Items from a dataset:
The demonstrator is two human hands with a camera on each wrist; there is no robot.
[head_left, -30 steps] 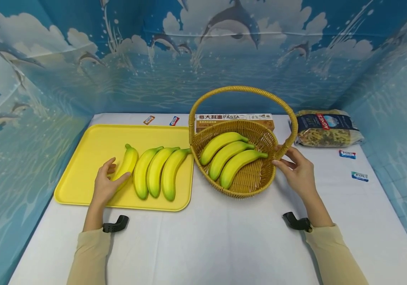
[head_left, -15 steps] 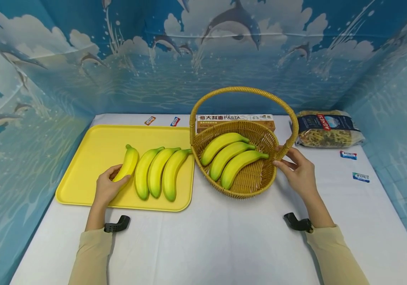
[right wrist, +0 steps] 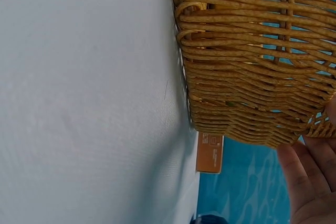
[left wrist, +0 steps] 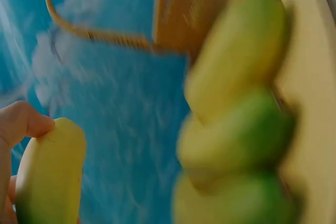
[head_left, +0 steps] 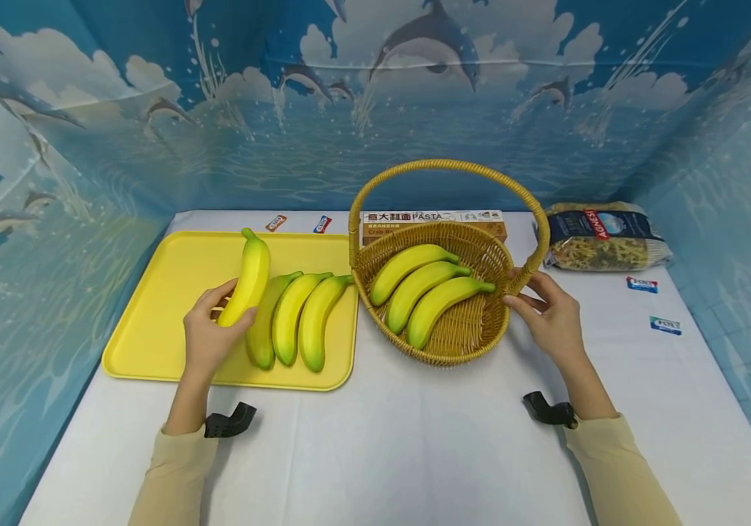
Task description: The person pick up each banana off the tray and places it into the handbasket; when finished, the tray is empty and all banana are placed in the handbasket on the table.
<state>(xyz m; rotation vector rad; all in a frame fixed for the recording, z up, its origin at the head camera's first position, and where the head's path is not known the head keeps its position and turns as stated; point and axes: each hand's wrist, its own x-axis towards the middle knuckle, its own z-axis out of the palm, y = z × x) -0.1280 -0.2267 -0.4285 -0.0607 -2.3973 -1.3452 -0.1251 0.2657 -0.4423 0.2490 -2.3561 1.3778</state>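
Note:
My left hand (head_left: pixel 212 332) grips a yellow banana (head_left: pixel 250 274) between thumb and fingers, raised over the yellow tray (head_left: pixel 152 307). The left wrist view shows the thumb or a fingertip on one end of that banana (left wrist: pixel 55 177). Three more bananas (head_left: pixel 298 321) lie side by side on the tray, the leftmost partly shaded. At the right, my right hand (head_left: pixel 551 318) pinches the rim of the wicker basket (head_left: pixel 461 351) at the foot of its tall handle. Inside the basket lie three bananas (head_left: pixel 423 286). The right wrist view has the woven side (right wrist: pixel 247 77) with fingers against it.
Behind the basket stands a pasta box (head_left: pixel 431 217). A bag of pasta (head_left: pixel 605 237) lies at the back right, with two small wrapped bars (head_left: pixel 641 285) in front of it. Two more wrapped bars (head_left: pixel 321 223) lie behind the tray. A dolphin-print curtain (head_left: pixel 375 146) encloses the table.
My left hand first reached round the leftmost banana on the tray, then closed on it and lifted it up and to the right. My right hand and the basket have stayed put.

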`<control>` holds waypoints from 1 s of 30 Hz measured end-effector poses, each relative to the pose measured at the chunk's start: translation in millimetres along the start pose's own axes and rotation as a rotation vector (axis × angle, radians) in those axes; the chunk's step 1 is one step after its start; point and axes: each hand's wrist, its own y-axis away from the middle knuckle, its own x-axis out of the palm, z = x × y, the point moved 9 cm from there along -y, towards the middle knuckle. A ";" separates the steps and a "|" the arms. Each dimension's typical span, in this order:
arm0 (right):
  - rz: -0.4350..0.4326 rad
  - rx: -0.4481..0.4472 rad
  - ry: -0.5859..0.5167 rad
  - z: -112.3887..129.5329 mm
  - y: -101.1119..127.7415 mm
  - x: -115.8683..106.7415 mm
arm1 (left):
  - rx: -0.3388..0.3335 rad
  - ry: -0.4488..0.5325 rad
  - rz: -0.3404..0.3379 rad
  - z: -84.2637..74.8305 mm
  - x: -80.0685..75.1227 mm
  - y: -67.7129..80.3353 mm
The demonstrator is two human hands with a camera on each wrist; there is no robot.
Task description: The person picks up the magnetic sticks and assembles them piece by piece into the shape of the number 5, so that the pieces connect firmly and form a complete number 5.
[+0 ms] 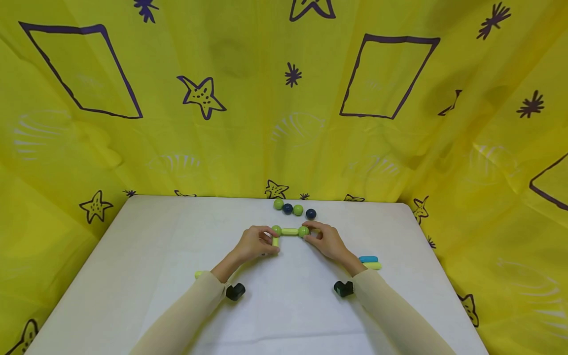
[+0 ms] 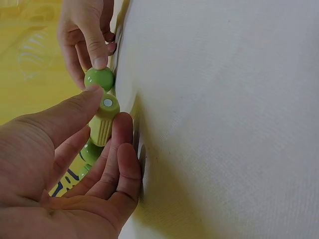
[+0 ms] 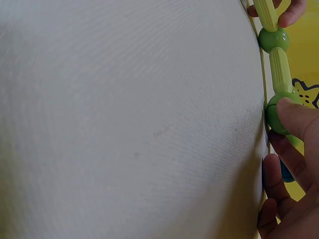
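On the white table (image 1: 155, 256) lies a small frame of two green balls and two yellow-green rods. My left hand (image 1: 267, 241) pinches the near rod (image 1: 275, 241) (image 2: 102, 124) between thumb and fingers, just below the left ball (image 1: 276, 230). A cross rod (image 1: 290, 231) (image 3: 280, 69) joins that ball (image 3: 273, 40) to the right ball (image 1: 303, 231) (image 3: 275, 113). My right hand (image 1: 313, 233) pinches the right ball with its fingertips (image 3: 294, 117).
Four loose balls sit behind the frame, green (image 1: 278, 203) and dark blue (image 1: 287, 208) alternating. A blue rod (image 1: 368, 259) and a yellow-green rod (image 1: 372, 266) lie by my right wrist; another rod (image 1: 198, 273) peeks out beside my left sleeve. Yellow patterned cloth (image 1: 222, 123) surrounds the table.
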 end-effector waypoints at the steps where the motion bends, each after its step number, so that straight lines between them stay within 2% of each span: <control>1: -0.002 -0.004 -0.001 0.4 0.0 -0.2 | -0.003 -0.001 0.001 -0.1 0.0 0.0; 14: 0.014 -0.002 -0.010 1.1 -1.2 0.3 | 0.011 -0.044 0.038 -5.5 -0.8 2.3; 22: 0.014 0.002 -0.009 0.9 -0.1 -0.4 | 0.049 -0.033 -0.007 -5.1 1.4 2.9; 30: -0.004 -0.010 -0.010 3.7 2.4 -2.3 | 0.077 -0.046 -0.011 -5.7 1.8 3.9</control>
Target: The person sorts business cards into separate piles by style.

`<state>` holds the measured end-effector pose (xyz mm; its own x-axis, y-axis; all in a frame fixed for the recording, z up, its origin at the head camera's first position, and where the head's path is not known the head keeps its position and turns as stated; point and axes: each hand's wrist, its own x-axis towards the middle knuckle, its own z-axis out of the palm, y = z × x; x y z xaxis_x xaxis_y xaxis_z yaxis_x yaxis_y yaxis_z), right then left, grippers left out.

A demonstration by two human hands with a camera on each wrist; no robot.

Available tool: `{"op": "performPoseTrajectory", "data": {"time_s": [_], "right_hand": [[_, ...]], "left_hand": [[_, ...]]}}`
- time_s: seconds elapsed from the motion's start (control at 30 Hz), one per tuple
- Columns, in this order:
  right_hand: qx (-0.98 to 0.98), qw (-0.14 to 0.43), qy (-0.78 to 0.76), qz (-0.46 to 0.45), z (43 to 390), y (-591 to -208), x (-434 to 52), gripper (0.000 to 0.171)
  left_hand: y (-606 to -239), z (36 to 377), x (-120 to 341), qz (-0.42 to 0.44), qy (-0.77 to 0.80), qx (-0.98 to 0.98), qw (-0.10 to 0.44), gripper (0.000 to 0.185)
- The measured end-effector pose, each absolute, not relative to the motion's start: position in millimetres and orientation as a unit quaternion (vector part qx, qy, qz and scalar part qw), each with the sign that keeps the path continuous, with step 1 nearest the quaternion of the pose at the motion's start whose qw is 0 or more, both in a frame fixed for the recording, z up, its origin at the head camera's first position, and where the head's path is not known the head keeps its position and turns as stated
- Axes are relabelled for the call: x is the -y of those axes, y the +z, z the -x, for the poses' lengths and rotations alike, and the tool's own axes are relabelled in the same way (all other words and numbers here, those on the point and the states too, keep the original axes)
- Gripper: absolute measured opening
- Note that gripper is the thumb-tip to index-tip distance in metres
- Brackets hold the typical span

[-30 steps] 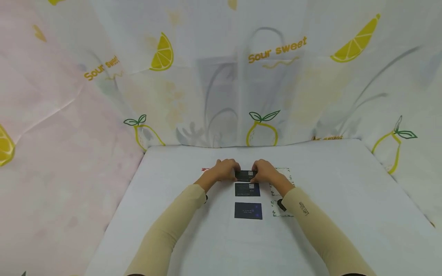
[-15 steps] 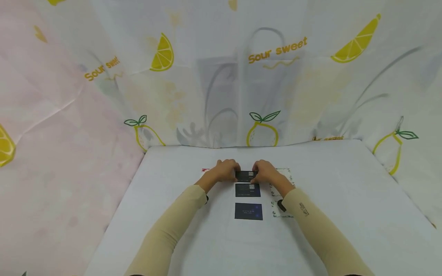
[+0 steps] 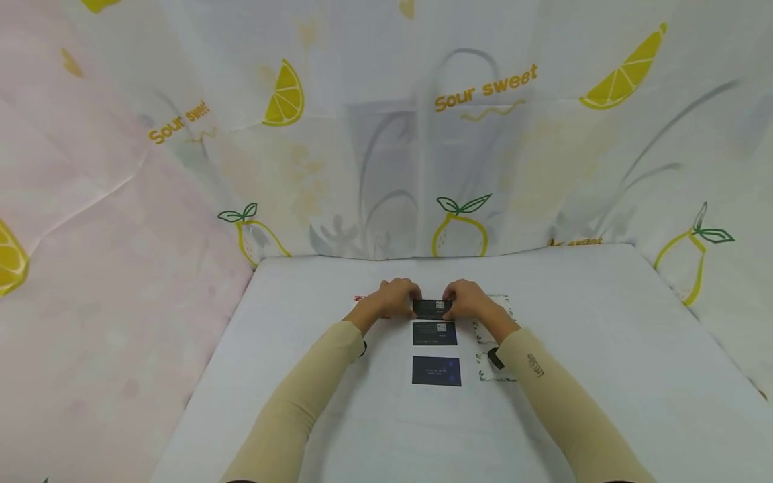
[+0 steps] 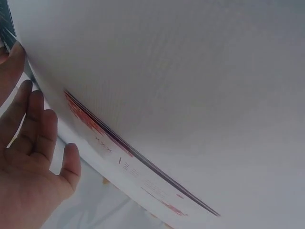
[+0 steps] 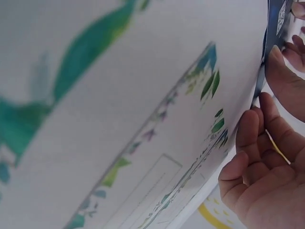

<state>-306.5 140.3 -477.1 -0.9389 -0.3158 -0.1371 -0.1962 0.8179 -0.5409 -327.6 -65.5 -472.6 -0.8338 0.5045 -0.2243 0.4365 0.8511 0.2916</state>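
Fingers of the left hand [image 3: 395, 299] and right hand [image 3: 466, 300] pinched the ends of a dark card [image 3: 431, 308], held just beyond two cards [image 3: 435, 333] on the table [image 3: 604, 322]. It looked like the placing step; next came lowering it squarely in line.

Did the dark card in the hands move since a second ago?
No. The dark card stays just above the middle card, held by the left hand and right hand.

On your white counter [image 3: 604, 349] lie two dark cards [image 3: 435, 333] [image 3: 436, 371] in a line, a leaf-bordered card [image 3: 483, 365] just beside them, with a lemon-printed curtain [image 3: 471, 134] behind.
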Motion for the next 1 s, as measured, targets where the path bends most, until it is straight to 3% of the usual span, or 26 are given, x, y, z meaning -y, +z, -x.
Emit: {"op": "performPoseTrajectory", "data": {"time_s": [0.43,1.0], "right_hand": [[-0.94,0.115,-0.286,0.147,307.1,-474.7,-145.9,0.041],[-0.948,0.098,-0.247,0.176,300.9,-471.7,-146.2,0.035]], "left_hand": [[-469.1,329.6,63.0,-0.261,0.133,-0.941,0.17,0.041],[-470.3,329.0,60.4,-0.261,0.083,-0.949,0.158,0.042]]}}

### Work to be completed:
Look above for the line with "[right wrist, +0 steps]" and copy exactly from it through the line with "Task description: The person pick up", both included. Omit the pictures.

### Task response:
[right wrist, +0 steps] 
[left wrist, +0 steps] 
[head_left, +0 steps] 
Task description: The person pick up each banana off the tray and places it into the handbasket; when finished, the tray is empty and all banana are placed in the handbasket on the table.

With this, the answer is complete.